-- PROMPT --
The data must be given again in full, with no line altered.

-- SUPPLIED INFORMATION --
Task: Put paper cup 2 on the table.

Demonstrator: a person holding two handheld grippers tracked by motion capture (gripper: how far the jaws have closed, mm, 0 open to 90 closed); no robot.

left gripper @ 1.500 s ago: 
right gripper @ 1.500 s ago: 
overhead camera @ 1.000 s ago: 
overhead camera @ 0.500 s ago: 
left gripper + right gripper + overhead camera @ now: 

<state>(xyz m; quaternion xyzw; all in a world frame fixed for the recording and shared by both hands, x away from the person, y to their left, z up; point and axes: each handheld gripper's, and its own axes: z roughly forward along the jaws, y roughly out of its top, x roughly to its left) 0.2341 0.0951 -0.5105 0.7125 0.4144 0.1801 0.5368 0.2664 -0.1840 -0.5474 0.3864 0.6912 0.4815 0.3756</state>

-- WRITTEN SOLUTION --
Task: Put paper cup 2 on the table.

Demonstrator: a person holding two handheld grippers tracked by motion capture (gripper: how far the jaws have closed, mm, 0 open to 90 closed); no robot.

left gripper @ 1.500 s ago: 
right gripper @ 1.500 s ago: 
overhead camera @ 1.000 s ago: 
overhead camera @ 0.500 s ago: 
left gripper + right gripper + overhead camera @ now: 

<state>(xyz m; quaternion xyzw; all in a world frame fixed for the recording and shared by both hands, x away from the person, y to their left, z up; point and axes: each handheld gripper's, and its own axes: z roughly forward along the jaws, y roughly out of its top, x roughly to its left) 0.2341 0.0951 -0.5105 0.7125 0.4144 0.1801 0.5368 0.2664 -0.1840 -0.5474 0.3864 0.6912 0.4815 0.3756</state>

The exercise is done, with nothing more to add.